About this exercise: Look below for the line with "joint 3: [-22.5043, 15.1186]" and the line with "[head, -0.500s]"; repeat exactly those two lines and all lines between them, but no pictures.

***** Data under study

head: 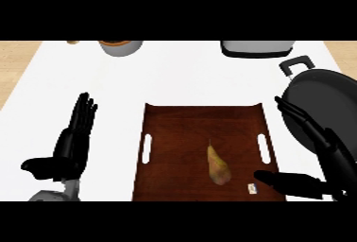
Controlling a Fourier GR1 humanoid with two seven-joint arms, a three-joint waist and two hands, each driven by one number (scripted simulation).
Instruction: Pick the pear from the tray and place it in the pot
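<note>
A yellow-brown pear [217, 165] lies lengthwise on the dark wooden tray [181, 127], right of its middle toward the near end. The black pot [322, 101] with a looped handle stands just right of the tray. My right hand [317, 146] is open at the tray's right edge, fingers stretched along the pot's near side and thumb reaching over the tray's near right corner, a short way from the pear. My left hand [73, 139] rests open on the white counter left of the tray, fingers pointing away.
A grey bowl-like container [121, 46] sits at the far edge, left of centre. A grey and black appliance [257, 47] stands at the far right. A small white tag [251, 189] lies on the tray's near right corner. Wooden floor shows beyond the white counter [188, 75].
</note>
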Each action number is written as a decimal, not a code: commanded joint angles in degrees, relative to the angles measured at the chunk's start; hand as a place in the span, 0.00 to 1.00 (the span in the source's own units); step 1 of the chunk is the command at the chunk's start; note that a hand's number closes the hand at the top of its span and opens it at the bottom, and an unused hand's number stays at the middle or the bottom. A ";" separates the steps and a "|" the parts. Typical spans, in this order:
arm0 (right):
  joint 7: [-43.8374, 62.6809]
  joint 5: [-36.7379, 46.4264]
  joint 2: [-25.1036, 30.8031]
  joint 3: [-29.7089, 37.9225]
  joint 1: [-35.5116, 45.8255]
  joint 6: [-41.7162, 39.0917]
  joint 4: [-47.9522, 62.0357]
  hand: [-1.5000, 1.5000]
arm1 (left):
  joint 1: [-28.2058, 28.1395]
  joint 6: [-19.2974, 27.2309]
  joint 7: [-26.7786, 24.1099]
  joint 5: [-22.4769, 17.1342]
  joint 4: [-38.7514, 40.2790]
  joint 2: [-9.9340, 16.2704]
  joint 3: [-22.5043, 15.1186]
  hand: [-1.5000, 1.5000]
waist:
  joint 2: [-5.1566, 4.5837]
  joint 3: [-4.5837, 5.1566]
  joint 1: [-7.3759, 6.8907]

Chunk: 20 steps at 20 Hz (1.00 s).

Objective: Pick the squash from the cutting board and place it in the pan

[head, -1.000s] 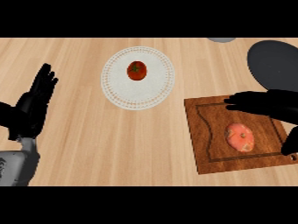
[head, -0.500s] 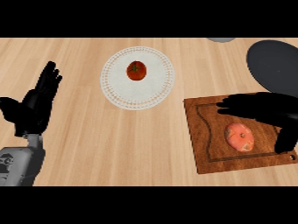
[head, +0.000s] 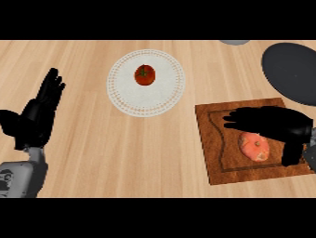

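The orange squash (head: pixel 254 146) lies on the brown wooden cutting board (head: pixel 213 142) at the lower right. My right hand (head: pixel 274 123) hovers over it, palm down, with its fingers stretched left above the squash's upper edge and its thumb hanging down along the squash's right side. The fingers are not closed round the squash. The dark grey pan (head: pixel 299 73) sits at the upper right, beyond the board. My left hand (head: pixel 34 118) rests open at the left edge, fingers up.
A white plate (head: pixel 125 95) with a red tomato (head: pixel 144 75) stands at centre, left of the board. A small grey object (head: pixel 235 42) peeks in at the top edge. The wooden counter (head: pixel 120 153) extends around everything.
My right hand has slid left and down over the board, now covering the squash's upper part with its thumb lowered beside it. The left hand has drifted slightly.
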<state>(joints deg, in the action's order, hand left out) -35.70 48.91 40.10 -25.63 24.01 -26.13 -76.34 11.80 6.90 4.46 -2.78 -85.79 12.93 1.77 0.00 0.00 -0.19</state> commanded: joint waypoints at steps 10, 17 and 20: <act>-2.16 9.59 -4.48 1.55 -0.02 -4.96 1.77 0.00 | -0.04 -3.46 -1.15 -0.50 2.28 0.03 3.03 0.50 | 0.03 0.02 0.11; -10.18 13.61 -6.55 -2.04 -1.49 5.95 7.06 1.00 | -1.04 -4.24 2.77 -0.51 -3.79 1.35 3.16 0.50 | 0.04 -0.02 -0.24; -11.43 13.18 -5.58 -0.36 -1.64 3.12 4.31 1.00 | 1.44 -0.44 -0.54 2.70 2.40 -2.52 1.87 0.50 | 0.04 0.01 0.30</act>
<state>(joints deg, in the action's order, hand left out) -44.41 61.14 34.29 -26.43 23.74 -19.63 -69.16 12.52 4.20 3.86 -2.25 -84.14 12.37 4.67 0.21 0.22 -0.29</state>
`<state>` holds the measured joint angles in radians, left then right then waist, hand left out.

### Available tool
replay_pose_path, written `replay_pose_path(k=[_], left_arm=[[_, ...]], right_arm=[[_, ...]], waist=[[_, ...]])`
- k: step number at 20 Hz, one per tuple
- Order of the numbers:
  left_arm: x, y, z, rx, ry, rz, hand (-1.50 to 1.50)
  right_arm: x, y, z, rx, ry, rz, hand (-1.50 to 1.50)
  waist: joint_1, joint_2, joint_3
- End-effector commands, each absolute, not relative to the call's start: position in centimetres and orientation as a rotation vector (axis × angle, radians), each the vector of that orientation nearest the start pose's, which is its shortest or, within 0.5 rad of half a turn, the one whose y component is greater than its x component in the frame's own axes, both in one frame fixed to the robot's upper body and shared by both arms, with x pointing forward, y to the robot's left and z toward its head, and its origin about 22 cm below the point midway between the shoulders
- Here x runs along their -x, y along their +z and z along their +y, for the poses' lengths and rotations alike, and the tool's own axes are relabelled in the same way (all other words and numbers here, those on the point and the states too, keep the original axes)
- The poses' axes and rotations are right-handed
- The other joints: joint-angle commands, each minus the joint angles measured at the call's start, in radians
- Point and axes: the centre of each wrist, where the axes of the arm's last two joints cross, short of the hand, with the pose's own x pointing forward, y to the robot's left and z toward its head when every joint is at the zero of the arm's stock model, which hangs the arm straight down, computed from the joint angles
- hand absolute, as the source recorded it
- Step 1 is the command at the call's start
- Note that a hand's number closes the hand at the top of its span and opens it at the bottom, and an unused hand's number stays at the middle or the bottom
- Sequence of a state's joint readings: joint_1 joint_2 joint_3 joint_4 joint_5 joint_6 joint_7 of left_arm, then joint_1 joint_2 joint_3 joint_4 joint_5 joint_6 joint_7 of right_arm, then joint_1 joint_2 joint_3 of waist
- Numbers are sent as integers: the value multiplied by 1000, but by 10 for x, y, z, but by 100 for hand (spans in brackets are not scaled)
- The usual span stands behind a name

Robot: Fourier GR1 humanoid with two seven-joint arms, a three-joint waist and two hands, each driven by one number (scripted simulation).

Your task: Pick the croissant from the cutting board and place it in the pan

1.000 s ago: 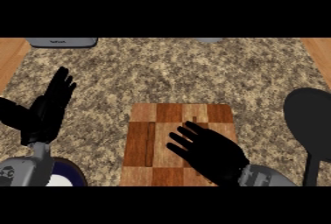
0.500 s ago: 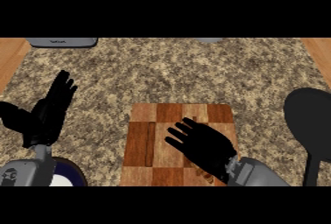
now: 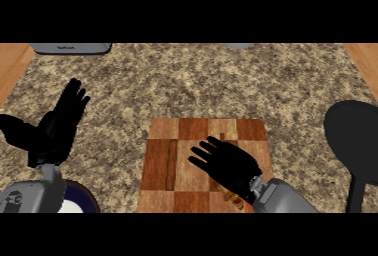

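A wooden cutting board [image 3: 166, 165] lies at the middle front of the speckled counter. My right hand [image 3: 225, 167] hovers over its centre, open, palm down with fingers spread toward the upper left. A small brown ridged bit of the croissant [image 3: 236, 201] shows under my right wrist at the board's front edge; the rest is hidden. The black pan [image 3: 356, 137] sits at the right edge, its handle running toward the front. My left hand [image 3: 57, 127] rests open at the left, fingers up, holding nothing.
A dark-rimmed plate [image 3: 80, 200] peeks out at the lower left behind my left forearm. A grey appliance [image 3: 70, 48] stands at the counter's back left. Wooden strips border the counter at both upper corners.
My right hand has drifted slightly left and farther onto the board, staying open. The left hand has barely moved.
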<state>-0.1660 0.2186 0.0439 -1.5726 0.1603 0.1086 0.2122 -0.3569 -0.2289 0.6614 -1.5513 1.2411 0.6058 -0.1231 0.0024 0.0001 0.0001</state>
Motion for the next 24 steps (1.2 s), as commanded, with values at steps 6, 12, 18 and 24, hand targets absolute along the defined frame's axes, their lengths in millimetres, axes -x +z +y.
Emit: replay_pose_path(k=[6,12,18,24], left_arm=[[-263,48,274,-83,51,-1510,0],[-300,63,264,-113,48,-1518,0],[-275,59,258,-93,36,-1526,0],[-275,68,276,-100,33,-1522,0]], right_arm=[[-264,18,-97,415,2189,-1212,-150],[-266,8,-94,302,2244,-1323,150],[-274,-4,-81,289,2195,-1391,150],[-267,11,-85,270,2125,-1440,150]], waist=[[2,0,0],[-5,1,0],[2,0,0],[0,-1,0]])
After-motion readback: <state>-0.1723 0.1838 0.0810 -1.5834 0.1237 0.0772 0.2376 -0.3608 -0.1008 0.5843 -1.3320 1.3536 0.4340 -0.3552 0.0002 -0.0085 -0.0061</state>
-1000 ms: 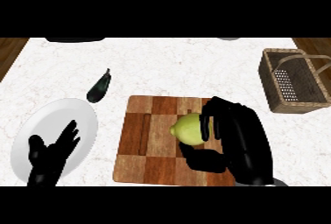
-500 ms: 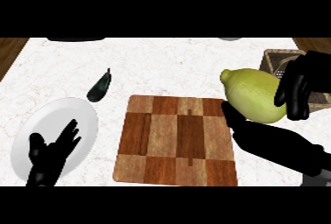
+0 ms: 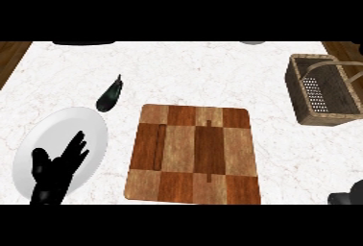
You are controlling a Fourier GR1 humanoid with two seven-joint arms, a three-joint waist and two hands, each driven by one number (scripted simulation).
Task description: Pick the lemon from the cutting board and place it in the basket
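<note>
The wooden cutting board [image 3: 193,153] lies in the middle of the counter with nothing on it. No lemon shows anywhere in the head view. The wicker basket [image 3: 320,91] with its handle stands at the right edge, and no lemon shows inside it. My left hand [image 3: 58,169] rests open, fingers up, over the white plate [image 3: 67,126] at the lower left. Of my right hand [image 3: 346,196] only a small black part shows at the lower right corner, well below the basket.
A dark eggplant [image 3: 110,94] lies on the marble counter above the plate, left of the board. Dark items sit at the counter's far edge. Wooden floor shows past the counter's left and right corners.
My right hand, which lifted the lemon off the board and up toward the basket, has dropped to the lower right corner. The lemon is out of sight. The left hand has not moved.
</note>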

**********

Result:
  joint 3: [-22.5043, 15.1186]
  hand: [-1.5000, 1.5000]
waist:
  joint 2: [-5.1566, 4.5837]
  joint 3: [-4.5837, 5.1566]
  joint 1: [-7.3759, 6.8907]

Chunk: 20 steps at 20 Hz (1.00 s).

Objective: Pick the squash from the cutting board and place it in the pan

[head, -1.000s] 
[head, -0.500s] 

The answer was written out completely.